[[ Record excerpts, beginning ]]
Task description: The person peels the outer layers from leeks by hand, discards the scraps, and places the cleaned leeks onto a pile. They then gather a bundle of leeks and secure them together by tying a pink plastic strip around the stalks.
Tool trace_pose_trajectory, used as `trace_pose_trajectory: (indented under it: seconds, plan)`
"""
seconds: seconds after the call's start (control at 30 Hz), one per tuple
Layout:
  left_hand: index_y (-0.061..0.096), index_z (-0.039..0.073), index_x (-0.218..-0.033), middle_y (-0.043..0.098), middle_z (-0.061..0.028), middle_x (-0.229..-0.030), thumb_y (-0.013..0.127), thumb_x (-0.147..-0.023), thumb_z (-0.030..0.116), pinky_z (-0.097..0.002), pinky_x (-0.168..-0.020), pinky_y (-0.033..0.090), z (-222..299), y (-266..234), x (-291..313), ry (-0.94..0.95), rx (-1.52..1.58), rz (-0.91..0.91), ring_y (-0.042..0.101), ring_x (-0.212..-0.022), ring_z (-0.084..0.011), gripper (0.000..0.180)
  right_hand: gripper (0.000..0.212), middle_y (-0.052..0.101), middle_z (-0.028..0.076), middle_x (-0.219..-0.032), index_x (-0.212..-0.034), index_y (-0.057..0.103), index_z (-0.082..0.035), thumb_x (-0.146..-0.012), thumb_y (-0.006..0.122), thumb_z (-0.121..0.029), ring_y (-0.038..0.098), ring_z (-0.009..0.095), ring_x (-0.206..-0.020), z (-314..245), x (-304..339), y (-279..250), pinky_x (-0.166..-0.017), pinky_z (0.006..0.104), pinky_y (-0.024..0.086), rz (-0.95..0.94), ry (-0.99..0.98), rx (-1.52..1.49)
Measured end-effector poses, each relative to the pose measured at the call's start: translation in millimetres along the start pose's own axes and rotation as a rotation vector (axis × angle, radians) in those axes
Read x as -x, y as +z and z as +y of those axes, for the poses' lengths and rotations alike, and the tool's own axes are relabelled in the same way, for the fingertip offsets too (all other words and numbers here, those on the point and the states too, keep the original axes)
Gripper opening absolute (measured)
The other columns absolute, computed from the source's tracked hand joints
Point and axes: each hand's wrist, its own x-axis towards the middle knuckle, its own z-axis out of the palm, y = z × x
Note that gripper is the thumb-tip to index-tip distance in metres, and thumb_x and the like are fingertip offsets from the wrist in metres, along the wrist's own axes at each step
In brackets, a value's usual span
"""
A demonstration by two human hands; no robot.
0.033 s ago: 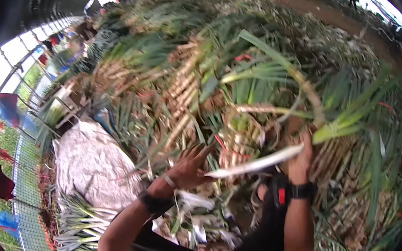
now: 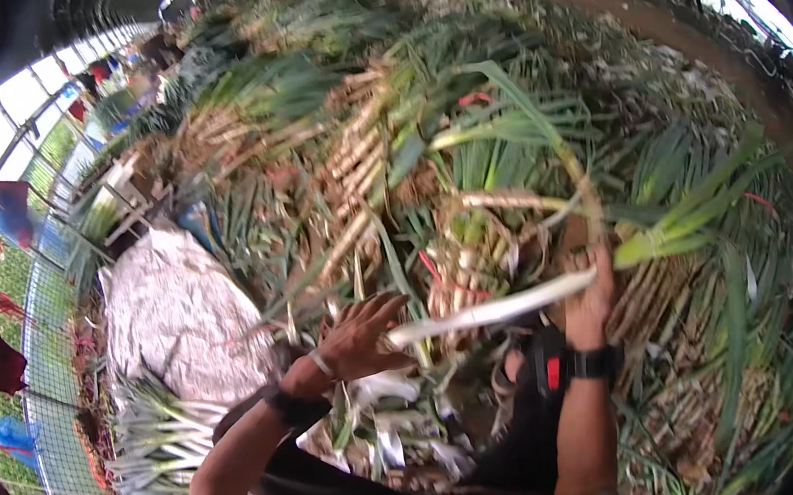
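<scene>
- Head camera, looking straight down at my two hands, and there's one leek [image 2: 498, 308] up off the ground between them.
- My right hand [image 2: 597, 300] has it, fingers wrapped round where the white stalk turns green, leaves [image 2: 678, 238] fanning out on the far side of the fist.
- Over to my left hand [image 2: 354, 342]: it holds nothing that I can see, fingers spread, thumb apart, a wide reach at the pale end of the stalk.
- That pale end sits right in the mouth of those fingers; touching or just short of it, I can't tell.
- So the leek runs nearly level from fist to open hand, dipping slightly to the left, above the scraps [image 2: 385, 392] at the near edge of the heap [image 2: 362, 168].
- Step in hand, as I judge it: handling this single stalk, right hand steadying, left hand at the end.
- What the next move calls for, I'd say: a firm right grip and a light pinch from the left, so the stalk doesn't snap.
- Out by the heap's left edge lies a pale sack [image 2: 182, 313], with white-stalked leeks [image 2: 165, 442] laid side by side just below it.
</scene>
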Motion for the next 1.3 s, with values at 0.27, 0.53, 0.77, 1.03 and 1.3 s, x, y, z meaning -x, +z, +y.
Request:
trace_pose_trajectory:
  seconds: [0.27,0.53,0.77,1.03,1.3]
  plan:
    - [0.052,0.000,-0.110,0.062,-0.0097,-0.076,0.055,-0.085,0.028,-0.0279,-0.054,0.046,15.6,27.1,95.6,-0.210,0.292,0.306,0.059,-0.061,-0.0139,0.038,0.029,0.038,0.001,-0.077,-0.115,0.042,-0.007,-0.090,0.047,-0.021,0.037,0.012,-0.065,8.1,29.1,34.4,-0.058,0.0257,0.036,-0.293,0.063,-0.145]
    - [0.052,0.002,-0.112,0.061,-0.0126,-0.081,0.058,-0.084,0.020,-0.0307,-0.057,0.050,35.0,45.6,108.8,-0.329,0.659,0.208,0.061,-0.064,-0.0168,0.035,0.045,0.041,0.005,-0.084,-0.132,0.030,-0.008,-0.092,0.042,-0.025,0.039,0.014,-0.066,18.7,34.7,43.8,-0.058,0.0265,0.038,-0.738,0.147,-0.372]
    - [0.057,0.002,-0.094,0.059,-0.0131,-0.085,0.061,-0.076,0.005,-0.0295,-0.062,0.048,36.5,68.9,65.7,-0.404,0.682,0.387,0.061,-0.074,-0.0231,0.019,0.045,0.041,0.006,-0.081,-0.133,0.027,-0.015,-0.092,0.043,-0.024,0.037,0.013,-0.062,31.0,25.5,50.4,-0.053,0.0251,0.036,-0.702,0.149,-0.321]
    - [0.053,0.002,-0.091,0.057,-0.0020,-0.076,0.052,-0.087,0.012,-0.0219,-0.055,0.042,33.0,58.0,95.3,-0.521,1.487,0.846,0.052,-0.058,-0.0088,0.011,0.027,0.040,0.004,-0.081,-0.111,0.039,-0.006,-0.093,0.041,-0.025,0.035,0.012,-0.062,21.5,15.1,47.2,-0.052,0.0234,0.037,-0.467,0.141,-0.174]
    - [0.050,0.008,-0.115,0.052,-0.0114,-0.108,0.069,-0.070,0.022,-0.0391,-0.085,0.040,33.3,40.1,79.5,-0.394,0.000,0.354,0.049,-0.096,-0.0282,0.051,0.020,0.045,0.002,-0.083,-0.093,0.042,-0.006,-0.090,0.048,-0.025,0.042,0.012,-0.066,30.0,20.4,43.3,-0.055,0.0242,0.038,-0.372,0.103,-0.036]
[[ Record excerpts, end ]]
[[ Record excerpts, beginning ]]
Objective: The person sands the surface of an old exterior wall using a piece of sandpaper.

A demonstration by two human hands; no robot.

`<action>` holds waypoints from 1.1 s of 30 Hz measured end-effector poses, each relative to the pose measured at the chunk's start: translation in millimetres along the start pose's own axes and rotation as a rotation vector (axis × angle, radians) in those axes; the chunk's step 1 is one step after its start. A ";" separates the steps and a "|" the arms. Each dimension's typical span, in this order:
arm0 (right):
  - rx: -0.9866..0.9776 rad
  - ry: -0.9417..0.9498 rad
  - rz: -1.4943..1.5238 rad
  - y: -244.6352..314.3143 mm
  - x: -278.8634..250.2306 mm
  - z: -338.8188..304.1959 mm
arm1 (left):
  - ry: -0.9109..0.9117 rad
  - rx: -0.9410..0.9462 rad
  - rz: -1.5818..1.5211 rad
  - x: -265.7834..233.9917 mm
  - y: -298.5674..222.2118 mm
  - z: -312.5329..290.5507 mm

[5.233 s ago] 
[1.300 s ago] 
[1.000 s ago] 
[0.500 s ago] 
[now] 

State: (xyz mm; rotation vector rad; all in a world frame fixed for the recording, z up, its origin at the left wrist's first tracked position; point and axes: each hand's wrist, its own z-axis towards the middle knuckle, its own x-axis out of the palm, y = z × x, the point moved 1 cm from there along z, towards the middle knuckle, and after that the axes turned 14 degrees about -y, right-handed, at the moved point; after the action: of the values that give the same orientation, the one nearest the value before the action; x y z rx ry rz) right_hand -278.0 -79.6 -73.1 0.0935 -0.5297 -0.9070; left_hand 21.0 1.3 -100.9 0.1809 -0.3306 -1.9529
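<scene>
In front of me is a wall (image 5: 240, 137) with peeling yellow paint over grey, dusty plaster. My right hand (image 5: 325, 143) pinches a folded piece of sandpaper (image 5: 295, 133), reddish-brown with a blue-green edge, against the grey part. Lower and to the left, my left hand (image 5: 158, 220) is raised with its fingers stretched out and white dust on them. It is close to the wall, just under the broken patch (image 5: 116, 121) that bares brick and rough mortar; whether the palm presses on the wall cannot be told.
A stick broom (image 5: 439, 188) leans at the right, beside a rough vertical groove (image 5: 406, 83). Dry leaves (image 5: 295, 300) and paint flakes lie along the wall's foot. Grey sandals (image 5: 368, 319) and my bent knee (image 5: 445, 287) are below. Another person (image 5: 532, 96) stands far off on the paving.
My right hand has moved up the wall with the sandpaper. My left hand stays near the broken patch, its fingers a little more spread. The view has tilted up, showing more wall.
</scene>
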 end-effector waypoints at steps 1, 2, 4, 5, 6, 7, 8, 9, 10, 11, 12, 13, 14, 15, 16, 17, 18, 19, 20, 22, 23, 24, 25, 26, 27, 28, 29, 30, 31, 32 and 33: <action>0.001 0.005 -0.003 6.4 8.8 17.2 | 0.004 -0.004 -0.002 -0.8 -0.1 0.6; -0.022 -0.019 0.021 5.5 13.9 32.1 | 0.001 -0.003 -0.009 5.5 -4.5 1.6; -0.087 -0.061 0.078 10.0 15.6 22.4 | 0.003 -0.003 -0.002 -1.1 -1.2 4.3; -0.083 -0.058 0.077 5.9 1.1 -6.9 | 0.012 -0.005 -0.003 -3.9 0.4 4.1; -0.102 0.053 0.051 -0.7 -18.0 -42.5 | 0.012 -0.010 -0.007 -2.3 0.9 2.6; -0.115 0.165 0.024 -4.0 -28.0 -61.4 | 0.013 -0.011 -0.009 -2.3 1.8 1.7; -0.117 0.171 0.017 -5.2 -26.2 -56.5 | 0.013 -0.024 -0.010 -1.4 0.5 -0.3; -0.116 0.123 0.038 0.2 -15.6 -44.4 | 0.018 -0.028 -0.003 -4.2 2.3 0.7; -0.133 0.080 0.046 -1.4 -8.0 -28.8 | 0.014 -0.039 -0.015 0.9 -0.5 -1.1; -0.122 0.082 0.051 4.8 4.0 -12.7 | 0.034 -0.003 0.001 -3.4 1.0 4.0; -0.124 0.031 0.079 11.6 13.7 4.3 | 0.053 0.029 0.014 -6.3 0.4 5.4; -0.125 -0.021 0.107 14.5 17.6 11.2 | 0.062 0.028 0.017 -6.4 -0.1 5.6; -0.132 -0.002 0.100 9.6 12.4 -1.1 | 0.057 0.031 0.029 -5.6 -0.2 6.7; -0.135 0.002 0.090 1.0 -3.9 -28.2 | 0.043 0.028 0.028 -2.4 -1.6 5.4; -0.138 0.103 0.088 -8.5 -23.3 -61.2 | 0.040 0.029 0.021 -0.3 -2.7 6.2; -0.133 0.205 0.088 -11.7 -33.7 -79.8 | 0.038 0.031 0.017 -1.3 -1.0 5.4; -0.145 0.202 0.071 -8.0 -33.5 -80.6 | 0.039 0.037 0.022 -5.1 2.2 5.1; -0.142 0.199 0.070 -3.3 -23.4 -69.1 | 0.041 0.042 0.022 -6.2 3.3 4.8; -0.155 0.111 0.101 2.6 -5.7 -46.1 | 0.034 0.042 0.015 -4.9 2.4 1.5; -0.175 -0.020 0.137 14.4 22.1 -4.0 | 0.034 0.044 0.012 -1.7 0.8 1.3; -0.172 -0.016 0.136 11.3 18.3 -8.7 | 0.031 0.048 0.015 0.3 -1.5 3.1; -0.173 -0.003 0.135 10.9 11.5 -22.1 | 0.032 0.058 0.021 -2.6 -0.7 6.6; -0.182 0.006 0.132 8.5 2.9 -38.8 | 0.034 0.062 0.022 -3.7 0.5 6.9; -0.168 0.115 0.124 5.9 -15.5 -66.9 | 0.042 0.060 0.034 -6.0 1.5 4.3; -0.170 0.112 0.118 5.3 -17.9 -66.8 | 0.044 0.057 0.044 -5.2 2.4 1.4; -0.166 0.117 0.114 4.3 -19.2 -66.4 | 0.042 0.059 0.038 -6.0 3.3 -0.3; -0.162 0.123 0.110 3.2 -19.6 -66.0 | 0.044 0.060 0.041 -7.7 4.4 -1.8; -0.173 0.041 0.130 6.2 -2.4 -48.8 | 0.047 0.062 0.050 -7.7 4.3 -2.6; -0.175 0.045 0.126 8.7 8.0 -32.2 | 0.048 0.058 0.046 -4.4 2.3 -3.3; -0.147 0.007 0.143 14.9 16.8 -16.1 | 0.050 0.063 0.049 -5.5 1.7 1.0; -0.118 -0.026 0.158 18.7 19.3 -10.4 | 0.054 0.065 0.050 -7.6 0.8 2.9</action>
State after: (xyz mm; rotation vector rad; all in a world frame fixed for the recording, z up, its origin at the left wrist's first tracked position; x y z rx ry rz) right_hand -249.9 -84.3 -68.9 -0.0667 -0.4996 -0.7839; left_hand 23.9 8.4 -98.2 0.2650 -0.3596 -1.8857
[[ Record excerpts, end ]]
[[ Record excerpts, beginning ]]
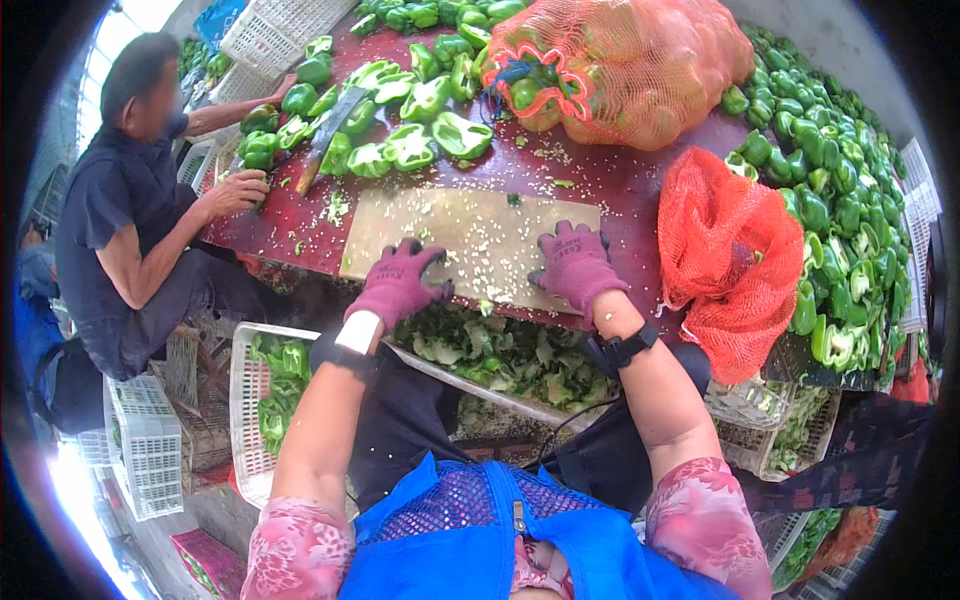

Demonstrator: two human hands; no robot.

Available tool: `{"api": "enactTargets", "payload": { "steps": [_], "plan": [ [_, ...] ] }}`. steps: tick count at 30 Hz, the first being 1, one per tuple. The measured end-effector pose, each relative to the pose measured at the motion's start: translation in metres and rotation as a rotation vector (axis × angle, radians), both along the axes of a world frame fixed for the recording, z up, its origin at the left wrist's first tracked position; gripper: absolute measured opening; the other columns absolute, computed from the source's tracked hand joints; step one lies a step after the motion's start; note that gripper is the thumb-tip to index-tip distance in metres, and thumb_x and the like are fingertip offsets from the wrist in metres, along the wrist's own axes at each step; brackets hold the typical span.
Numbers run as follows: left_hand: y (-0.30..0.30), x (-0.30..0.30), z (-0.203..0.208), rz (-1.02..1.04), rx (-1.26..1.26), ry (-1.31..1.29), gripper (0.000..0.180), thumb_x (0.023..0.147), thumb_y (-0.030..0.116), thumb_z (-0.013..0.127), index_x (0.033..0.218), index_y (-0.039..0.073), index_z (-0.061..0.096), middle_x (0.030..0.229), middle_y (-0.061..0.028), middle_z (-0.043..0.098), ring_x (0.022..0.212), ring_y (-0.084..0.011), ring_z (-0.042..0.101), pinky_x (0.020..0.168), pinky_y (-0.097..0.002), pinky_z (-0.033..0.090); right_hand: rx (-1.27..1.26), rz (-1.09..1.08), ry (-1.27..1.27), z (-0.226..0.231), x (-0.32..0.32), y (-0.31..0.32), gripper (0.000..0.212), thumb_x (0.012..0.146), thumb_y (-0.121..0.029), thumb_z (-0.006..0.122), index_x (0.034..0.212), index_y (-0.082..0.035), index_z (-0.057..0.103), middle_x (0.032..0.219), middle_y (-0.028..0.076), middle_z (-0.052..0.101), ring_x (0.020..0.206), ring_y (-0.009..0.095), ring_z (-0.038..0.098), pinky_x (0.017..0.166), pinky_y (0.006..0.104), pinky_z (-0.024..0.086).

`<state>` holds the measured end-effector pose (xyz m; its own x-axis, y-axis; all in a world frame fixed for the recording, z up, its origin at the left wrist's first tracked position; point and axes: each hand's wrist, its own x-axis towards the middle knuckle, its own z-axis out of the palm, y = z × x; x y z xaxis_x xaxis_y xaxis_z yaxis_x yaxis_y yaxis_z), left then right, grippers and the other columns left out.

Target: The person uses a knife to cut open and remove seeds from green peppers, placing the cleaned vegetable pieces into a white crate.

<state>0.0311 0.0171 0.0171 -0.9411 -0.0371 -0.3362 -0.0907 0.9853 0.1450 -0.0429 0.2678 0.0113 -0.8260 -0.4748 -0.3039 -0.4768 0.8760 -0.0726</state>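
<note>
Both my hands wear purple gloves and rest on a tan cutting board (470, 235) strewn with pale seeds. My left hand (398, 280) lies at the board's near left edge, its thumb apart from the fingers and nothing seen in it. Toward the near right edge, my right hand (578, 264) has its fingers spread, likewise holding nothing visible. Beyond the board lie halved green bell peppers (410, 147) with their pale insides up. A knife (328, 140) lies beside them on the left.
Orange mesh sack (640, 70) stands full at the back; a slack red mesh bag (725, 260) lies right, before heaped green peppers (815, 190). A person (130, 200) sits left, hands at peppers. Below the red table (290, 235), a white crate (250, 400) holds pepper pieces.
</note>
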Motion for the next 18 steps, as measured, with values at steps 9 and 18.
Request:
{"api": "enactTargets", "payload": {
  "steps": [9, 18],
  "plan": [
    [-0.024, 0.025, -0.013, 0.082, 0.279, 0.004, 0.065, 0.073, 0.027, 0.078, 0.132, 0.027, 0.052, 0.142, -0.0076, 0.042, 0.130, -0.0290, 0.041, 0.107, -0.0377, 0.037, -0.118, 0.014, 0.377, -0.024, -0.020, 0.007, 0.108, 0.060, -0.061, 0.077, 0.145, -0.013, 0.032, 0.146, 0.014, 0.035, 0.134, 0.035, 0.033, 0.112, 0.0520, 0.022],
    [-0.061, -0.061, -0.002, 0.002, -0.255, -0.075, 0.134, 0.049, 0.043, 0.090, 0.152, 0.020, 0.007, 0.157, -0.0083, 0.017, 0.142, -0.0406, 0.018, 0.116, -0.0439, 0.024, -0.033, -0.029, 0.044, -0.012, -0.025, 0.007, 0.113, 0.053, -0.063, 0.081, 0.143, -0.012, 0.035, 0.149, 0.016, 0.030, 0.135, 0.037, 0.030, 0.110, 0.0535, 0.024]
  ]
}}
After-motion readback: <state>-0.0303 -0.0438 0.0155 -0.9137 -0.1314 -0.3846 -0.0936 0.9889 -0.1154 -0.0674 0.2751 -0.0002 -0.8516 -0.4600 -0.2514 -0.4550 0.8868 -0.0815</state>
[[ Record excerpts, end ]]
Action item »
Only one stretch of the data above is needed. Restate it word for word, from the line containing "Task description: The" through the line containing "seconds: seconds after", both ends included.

The completed task »
Task description: The person peels the outer layers from leeks by hand, discards the scraps, and places the cleaned leeks onto a pile. They then gather a bundle of leeks and secure them together by tying a pink plastic strip around the stalks.
Tool trace_pose_trajectory, used as `trace_pose_trajectory: (indented under it: seconds, plan)`
"""
seconds: seconds after the call's start (control at 30 Hz), one per tuple

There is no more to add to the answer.